- _YOUR OBJECTIVE_: Print verbatim the lines from the beginning of the entries through the line containing "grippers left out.", both ends included. Pictures should be left out.

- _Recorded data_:
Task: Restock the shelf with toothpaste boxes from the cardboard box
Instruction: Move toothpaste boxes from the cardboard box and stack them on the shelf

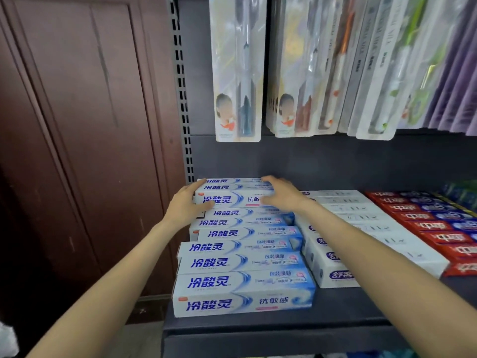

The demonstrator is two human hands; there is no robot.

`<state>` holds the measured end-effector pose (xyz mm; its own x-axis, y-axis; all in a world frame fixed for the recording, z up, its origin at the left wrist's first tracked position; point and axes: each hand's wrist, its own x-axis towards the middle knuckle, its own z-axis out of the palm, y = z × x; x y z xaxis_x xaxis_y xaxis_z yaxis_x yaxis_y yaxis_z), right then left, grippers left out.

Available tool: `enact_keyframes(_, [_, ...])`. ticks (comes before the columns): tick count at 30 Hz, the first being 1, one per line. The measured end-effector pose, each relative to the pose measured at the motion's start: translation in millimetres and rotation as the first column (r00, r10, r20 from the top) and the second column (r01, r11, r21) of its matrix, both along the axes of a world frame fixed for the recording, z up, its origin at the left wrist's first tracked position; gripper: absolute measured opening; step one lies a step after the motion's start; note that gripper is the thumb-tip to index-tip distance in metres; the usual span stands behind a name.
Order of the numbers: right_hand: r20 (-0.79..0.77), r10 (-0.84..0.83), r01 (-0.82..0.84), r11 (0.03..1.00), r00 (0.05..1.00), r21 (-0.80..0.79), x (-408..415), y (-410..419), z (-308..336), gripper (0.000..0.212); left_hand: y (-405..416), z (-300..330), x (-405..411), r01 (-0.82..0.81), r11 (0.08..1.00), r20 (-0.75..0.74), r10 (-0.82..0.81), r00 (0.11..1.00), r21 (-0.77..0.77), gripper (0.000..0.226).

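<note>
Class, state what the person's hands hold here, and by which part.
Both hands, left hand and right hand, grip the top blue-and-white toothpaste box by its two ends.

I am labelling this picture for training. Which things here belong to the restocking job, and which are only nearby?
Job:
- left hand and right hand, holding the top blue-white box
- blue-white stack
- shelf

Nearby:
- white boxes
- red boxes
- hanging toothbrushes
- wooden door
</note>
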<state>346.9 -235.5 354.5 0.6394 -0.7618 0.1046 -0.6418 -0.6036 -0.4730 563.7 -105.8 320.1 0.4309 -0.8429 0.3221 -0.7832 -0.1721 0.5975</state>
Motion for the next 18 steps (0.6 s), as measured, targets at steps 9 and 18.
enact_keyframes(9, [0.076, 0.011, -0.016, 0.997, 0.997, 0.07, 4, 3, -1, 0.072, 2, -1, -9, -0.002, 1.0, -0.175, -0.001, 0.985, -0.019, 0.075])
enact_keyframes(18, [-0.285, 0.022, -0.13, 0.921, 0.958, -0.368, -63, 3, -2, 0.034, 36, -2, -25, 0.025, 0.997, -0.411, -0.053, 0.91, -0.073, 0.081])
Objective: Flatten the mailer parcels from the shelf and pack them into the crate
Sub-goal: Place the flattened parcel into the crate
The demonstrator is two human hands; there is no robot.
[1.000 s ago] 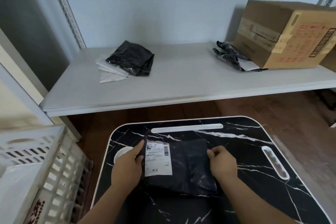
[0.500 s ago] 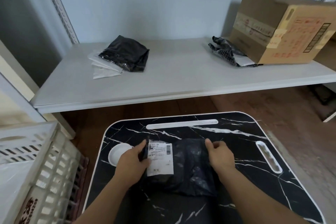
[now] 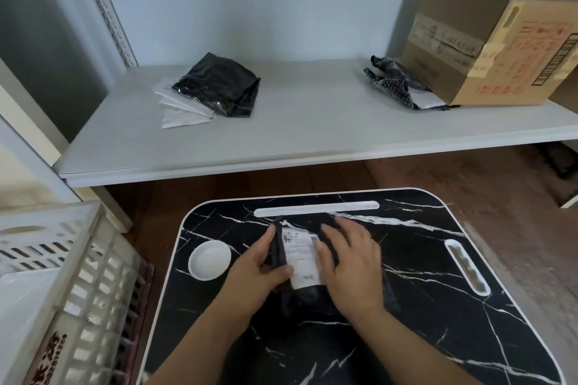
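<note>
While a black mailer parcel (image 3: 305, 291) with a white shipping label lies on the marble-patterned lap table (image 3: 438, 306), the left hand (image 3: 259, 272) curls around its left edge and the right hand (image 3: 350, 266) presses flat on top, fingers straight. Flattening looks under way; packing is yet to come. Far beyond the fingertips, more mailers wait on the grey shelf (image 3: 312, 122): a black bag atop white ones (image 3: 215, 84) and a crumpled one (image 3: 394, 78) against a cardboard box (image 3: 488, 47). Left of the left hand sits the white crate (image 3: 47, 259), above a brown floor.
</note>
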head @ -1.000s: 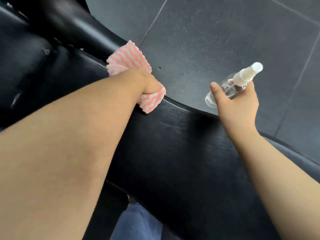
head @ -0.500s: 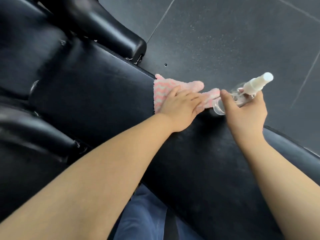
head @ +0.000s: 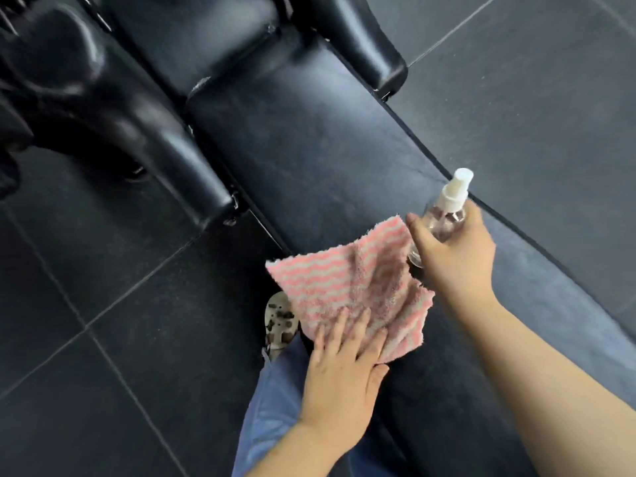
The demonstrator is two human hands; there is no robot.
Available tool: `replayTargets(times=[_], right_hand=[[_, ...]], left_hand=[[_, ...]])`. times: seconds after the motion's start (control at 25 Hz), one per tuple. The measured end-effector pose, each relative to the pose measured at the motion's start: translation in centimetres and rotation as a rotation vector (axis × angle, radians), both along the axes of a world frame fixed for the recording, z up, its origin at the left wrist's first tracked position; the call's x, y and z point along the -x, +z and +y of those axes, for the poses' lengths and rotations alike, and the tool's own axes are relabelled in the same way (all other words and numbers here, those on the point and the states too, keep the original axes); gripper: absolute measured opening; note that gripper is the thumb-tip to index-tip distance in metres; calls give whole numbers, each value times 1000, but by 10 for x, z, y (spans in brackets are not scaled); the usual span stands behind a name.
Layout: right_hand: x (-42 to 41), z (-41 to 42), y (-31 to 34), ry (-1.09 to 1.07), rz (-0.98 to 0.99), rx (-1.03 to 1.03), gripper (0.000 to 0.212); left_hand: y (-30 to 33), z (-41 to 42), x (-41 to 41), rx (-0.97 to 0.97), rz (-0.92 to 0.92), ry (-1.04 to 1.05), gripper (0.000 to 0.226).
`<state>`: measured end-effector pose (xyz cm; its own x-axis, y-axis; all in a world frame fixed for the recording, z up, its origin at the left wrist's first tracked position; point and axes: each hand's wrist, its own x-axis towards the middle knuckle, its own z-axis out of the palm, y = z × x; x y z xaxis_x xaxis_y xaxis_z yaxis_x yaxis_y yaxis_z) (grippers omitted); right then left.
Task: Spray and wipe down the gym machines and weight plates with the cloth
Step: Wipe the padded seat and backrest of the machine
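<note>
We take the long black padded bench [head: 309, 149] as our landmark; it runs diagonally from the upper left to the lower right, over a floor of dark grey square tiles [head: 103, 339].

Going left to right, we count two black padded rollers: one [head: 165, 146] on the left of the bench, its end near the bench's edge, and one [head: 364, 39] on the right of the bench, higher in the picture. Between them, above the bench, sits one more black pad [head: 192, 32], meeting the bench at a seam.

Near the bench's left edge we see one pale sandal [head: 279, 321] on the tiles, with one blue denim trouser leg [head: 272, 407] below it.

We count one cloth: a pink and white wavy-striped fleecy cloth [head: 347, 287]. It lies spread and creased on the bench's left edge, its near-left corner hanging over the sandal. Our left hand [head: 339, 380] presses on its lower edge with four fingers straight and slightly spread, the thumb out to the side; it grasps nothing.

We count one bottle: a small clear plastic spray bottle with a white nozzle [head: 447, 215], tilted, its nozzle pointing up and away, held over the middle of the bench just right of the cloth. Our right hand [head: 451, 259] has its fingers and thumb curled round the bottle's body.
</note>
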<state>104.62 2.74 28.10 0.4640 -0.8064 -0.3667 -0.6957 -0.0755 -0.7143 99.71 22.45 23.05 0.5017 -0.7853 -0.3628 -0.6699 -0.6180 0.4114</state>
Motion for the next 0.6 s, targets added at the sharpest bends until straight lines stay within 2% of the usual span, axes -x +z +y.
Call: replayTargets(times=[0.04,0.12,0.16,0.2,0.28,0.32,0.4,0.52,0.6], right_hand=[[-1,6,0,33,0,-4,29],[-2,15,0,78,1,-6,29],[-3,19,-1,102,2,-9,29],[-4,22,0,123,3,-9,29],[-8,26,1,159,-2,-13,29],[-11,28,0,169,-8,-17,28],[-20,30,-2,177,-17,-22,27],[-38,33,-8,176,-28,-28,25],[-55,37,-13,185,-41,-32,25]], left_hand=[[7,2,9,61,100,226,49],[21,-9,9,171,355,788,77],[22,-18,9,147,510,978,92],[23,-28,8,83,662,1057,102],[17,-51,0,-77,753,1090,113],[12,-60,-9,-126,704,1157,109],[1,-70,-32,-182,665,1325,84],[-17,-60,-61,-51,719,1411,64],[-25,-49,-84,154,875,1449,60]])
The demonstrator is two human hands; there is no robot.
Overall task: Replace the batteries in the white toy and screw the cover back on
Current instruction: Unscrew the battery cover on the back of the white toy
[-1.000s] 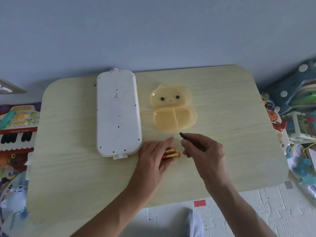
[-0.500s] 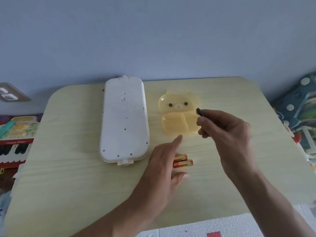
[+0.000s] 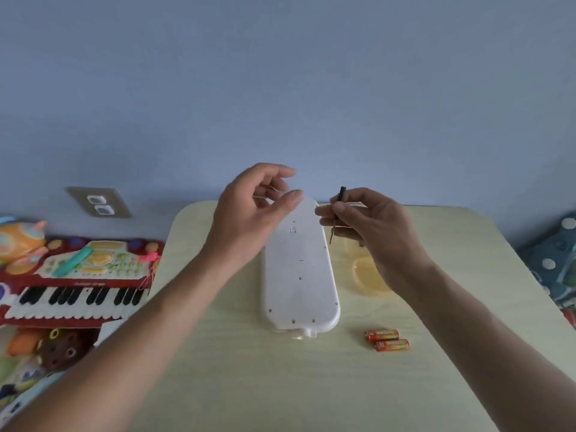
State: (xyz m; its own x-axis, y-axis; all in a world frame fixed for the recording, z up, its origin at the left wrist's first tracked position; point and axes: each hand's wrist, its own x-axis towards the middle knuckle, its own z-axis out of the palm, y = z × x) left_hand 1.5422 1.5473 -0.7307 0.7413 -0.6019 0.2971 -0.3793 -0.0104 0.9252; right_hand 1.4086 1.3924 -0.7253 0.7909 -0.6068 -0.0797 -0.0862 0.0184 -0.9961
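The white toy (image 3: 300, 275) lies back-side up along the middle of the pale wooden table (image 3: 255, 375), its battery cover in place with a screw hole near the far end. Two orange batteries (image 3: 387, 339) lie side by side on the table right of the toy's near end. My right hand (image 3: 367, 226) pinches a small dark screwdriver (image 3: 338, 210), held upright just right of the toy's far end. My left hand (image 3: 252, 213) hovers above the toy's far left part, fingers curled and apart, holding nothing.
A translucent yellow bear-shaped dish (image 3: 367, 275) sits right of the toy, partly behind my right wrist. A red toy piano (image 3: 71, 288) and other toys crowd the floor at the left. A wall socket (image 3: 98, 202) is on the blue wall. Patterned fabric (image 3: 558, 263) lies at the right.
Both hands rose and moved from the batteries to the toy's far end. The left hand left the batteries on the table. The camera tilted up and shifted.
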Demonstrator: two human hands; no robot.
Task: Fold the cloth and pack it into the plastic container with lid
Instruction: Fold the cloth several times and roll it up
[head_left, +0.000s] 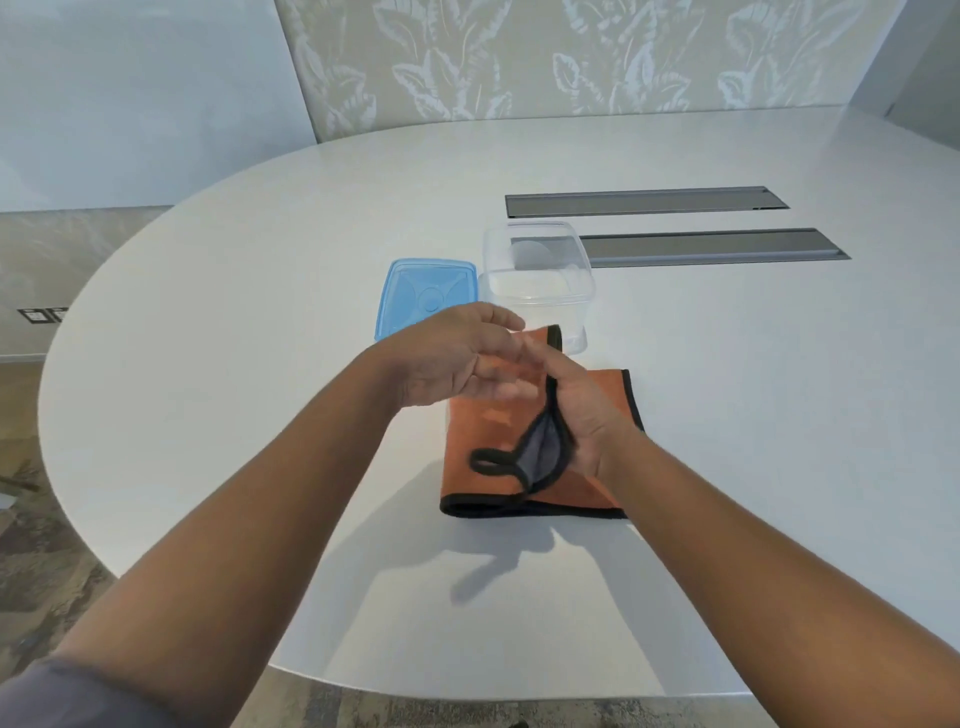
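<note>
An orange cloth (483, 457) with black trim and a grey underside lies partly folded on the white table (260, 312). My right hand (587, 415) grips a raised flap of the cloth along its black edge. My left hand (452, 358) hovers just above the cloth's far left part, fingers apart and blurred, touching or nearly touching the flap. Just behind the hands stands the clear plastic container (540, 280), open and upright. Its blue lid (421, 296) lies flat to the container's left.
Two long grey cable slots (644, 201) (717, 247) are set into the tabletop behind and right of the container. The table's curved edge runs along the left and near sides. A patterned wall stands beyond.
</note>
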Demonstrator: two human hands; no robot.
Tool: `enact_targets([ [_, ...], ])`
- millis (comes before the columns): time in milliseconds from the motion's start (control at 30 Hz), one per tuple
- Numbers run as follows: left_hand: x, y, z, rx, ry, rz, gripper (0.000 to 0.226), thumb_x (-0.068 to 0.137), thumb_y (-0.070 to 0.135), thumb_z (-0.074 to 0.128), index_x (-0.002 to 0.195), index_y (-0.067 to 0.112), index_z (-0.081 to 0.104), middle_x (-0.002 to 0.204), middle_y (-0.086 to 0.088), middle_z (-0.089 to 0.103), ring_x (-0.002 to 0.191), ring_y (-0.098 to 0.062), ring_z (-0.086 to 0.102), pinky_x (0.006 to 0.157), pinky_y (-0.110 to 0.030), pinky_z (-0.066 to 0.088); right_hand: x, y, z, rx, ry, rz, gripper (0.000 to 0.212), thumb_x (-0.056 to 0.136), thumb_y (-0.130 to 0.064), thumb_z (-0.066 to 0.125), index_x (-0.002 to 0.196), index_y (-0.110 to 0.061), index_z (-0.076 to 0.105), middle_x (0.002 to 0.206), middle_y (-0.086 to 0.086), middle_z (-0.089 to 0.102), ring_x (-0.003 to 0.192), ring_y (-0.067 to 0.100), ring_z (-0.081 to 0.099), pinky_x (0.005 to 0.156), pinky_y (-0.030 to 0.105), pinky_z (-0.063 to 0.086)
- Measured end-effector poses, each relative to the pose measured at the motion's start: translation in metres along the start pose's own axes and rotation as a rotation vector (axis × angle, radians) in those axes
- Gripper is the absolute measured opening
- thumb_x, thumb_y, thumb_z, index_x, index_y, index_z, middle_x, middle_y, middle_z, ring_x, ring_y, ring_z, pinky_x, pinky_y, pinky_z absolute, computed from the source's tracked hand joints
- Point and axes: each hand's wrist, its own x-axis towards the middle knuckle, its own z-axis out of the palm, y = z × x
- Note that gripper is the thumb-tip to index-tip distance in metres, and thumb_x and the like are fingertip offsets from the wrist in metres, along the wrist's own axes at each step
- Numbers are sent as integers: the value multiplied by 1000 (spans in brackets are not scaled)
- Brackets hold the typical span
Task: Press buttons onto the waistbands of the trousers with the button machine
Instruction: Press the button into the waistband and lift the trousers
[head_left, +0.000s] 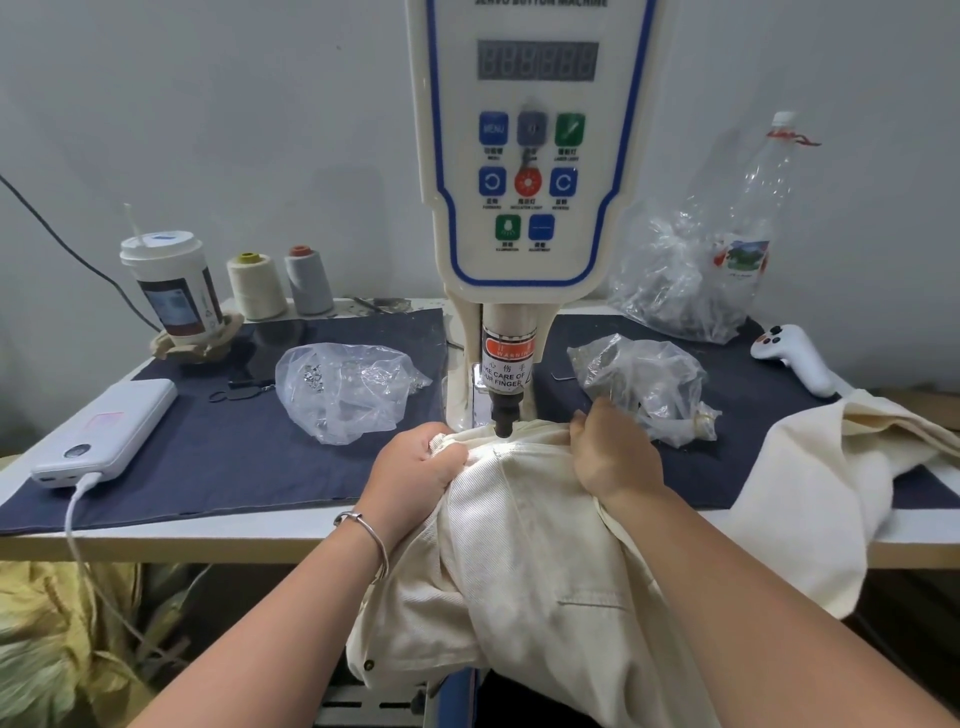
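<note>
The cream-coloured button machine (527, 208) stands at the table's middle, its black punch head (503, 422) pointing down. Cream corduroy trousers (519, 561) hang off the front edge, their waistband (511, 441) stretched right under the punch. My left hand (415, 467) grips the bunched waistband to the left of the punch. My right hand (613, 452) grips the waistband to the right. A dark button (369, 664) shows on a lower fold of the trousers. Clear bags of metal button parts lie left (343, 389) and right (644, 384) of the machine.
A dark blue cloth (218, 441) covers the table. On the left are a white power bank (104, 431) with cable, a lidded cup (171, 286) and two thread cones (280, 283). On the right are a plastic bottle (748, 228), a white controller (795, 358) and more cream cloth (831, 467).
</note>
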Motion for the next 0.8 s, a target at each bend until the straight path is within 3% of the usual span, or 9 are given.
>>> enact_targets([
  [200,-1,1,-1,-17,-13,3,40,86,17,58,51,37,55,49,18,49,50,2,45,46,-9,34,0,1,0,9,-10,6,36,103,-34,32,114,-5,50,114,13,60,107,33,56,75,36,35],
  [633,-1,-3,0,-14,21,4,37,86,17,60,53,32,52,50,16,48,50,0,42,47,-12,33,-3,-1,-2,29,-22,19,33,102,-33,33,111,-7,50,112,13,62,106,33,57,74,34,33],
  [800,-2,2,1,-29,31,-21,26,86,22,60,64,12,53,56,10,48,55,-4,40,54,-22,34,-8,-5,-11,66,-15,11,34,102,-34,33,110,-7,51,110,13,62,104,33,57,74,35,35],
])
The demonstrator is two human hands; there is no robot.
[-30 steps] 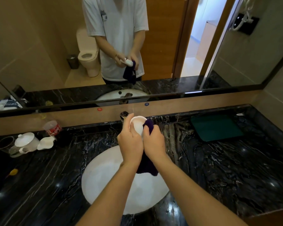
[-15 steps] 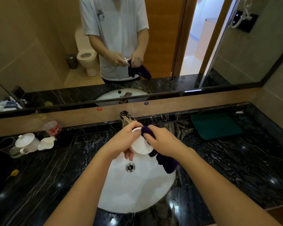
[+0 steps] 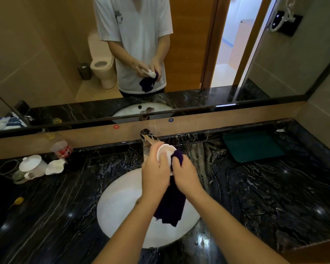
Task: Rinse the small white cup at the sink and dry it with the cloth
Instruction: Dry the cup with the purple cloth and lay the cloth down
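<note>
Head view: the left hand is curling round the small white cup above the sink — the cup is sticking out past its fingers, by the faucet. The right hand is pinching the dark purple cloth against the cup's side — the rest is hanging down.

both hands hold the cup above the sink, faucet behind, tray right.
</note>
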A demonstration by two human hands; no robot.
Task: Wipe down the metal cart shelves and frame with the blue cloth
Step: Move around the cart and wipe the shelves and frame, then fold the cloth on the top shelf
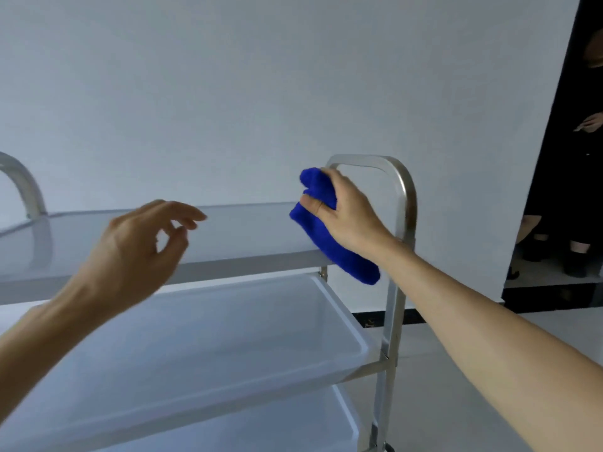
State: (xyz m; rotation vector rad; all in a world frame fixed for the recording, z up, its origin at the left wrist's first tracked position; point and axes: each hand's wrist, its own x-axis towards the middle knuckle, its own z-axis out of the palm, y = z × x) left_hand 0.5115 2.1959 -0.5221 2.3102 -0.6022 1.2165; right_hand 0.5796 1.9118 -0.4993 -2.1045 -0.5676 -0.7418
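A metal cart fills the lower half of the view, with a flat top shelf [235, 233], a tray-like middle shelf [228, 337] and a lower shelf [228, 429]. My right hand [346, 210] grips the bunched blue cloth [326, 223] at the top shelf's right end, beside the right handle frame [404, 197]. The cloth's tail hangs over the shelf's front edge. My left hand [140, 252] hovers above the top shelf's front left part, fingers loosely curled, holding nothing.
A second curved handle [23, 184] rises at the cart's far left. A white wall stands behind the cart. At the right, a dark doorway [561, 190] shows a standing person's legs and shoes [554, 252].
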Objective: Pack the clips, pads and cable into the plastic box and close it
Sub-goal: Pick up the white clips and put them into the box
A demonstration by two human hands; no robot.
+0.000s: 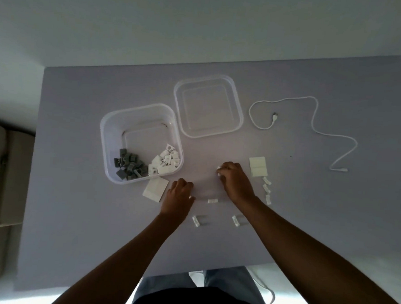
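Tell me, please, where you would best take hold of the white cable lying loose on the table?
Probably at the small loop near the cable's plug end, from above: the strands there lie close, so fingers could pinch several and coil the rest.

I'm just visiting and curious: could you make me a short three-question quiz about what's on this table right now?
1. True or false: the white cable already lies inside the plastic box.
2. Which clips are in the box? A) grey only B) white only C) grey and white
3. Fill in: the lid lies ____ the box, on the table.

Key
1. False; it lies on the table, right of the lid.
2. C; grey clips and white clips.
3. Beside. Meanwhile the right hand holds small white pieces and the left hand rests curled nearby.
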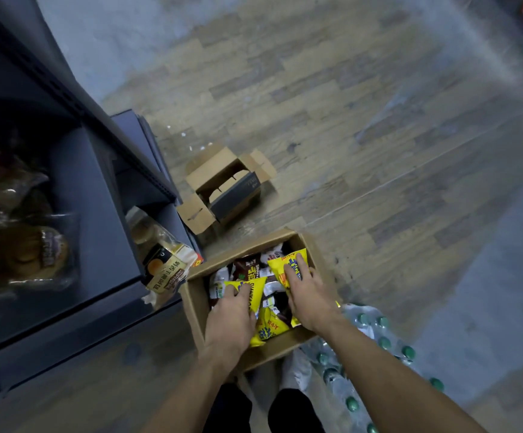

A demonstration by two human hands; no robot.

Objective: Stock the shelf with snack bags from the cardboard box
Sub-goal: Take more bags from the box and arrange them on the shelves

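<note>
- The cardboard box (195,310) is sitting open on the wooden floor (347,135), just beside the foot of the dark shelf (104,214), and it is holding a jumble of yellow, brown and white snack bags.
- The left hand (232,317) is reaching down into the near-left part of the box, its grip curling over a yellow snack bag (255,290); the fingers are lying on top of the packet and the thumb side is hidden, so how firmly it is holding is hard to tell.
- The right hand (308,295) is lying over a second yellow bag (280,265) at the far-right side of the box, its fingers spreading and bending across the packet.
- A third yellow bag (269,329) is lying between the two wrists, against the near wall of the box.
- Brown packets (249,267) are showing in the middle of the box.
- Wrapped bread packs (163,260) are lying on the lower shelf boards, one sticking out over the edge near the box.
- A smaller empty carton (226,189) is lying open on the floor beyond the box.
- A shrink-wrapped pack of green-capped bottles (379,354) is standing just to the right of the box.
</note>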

- _YOUR RESPONSE_:
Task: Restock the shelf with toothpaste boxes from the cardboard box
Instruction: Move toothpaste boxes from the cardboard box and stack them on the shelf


The demonstrator is two human hands; there is no robot.

`<state>` holds the measured end-effector pose (xyz mm; its own x-axis, y-axis; all in a world frame fixed for the recording, z up, its origin at the left wrist's first tracked position; point and axes: each hand's wrist, its own x-axis towards the middle knuckle, its own z-axis out of the palm, y = z × x; x y z xaxis_x xaxis_y xaxis_z yaxis_x yaxis_y yaxis_z), right then left, grippers left out.

The answer is now complete.